Another calabash had what seemed like blood in it. Near the burner was a photo Sizo had taken with Maryanne in their happier times, but it had been torn down the middle, with the two parts placed slightly apart from each other. The gray-haired witchdoctor was completely naked, her flabby dugs dangling just a couple of inches above the floor. Her face was painted with black tarry substance on one side. Startled by his unexpected entrance, she just gaped soundlessly at him, with the object she had been making movements with, some bird feathers with a red ribbon tied all round them - suddenly still in her hands.
“Mother!?” Sizo gasped in a little whisper as the pounding in his head increased to a frenetic tempo and a red film spread across his vision. His knees suddenly became too weak to support his eighty-two kilos. He slowly keeled over and fell with a dull thud on the bedroom rag just in front of Mayi Fundikira's makeshift altar. He was out like sackcloth in the thick of the night. Fury, like a robe, embraced his eyes, his brain, and his whole being. In the broad moonlight, his behind-the-facade sins of his family had played out on this night when the gods had converged to expose him as a wicked man. Silver Glades had a silver lining that
spoke of evil. The exposé of the night was reminiscent of what Noah of old went through.

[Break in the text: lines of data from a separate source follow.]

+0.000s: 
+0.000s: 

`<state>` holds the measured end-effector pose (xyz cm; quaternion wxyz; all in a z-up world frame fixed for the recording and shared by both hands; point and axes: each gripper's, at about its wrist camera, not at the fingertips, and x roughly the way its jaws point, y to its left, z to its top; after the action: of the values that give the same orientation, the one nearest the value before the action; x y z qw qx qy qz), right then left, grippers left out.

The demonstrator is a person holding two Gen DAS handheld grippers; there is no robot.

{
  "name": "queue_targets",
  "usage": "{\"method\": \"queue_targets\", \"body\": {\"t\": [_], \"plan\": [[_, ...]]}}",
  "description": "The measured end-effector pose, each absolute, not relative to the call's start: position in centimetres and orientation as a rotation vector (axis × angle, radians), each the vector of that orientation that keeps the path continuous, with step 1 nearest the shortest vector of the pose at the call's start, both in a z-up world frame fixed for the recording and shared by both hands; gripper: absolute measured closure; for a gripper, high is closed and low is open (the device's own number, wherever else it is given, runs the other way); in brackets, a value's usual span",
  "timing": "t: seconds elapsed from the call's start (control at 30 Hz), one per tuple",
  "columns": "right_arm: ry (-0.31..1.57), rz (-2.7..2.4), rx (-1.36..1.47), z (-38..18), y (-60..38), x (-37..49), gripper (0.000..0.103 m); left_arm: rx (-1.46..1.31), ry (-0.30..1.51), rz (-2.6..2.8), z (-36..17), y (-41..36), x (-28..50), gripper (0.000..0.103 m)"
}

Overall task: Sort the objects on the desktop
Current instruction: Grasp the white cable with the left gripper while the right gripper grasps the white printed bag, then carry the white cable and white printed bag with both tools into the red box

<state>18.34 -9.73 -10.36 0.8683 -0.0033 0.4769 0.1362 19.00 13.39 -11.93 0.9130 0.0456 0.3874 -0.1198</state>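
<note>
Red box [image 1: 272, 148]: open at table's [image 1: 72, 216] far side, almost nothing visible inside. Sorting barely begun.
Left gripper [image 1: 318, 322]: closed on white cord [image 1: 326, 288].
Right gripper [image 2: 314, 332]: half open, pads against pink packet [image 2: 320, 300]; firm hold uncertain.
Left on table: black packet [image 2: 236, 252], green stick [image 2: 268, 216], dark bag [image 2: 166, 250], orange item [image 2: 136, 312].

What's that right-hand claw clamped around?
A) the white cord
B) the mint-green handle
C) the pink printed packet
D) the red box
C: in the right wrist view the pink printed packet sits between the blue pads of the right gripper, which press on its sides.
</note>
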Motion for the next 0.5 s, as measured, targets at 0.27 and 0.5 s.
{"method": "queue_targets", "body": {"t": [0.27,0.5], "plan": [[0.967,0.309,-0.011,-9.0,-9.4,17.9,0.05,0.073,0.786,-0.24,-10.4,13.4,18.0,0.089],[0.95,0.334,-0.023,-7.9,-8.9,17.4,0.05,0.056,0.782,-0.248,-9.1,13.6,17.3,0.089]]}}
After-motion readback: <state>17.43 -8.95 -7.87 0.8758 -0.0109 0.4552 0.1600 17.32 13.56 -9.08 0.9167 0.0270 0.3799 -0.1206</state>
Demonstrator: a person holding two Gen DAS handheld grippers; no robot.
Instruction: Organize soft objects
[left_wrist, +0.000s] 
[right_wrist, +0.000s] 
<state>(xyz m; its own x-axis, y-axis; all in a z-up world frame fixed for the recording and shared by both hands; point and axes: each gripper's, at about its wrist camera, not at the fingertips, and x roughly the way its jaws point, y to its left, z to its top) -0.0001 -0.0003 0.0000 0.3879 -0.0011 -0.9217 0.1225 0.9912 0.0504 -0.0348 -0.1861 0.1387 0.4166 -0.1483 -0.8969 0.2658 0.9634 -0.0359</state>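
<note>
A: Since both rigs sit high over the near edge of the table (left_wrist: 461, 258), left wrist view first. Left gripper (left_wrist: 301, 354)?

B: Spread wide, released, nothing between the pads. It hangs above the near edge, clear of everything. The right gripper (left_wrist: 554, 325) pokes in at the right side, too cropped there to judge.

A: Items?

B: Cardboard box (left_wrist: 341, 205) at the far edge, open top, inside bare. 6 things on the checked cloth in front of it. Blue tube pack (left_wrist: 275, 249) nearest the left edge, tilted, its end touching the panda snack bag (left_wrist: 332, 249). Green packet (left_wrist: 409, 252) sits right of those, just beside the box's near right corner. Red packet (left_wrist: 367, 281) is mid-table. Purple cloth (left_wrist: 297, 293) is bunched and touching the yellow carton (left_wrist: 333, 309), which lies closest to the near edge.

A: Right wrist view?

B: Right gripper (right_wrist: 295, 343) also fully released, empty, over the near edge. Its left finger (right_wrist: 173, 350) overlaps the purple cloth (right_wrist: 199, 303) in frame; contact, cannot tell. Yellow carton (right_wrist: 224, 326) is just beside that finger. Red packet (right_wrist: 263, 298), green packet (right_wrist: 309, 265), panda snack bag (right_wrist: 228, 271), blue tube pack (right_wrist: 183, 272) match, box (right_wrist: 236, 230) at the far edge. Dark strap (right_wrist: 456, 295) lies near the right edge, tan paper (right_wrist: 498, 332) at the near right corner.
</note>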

It was a deluge like the one during Noah's and his ark. “An end comes, the end comes; my end has scuttled away like the dew of a sunny morning.” Sizo abstained from tears that would not have drenched the memory of the night that was quietly giving way to an innocent morning. He feared to see himself in the mirror in the morning. Illicit sex and arrogance had driven him away. He would never venture back in his house again. It was too much doom for his soul. He found refuge in nothing. It was the lost memories and sense of his hot sex with Maryanne, the wife of his youth whose gyrations and groans during their early days of marriage left the bed creaking like an old wagon that gave him a nostalgic vibe. But she was now gone with Charles Mwanga, his former classmate and never again would Sizo think of women and sex. He had money, a job and was well-endowed in physique and bed. But this mash-up was beyond his comprehension.
Like a falcon in full fright, talons unsheathed and the plumage spread like a parachute, Sizonge had quit his house in a huff when he came back to his senses. Dejected, rejected and emotionally defaced, he drove along Haile Sellasie Avenue from Runda Estate like a beguiled man. His wife, Maryanne had played a game of wits even as his revenge mission had fallen flat on the face with Charles Mwanga's daughter. He was to blame for all that had befallen him. He felt worn out.
Chapter 4 – Between Maricopa And A Return Home
Hotel Maricopa's beauty is not only in its name alone. It is also in its variety of recipes that it offers to its customers. Driving from the south on Baranduki Road, on your left, Lake Zinga reflects the image of the cliff on its far side, its surface glittering like sea diamonds in the bright sun. Hotel Maricopa lies here like a toddler. The lake is served by River Honiara. Its sparkling clear water flows down the slopes only to evolve into a mighty roar over the cliffs and plunges into the depths of the lake. The roar itself is a reminder that indeed water is life. The plains, the cliffs, the far away mountains, the meanders in the rivers all show the richness and diversity of Uzalendo's landscape.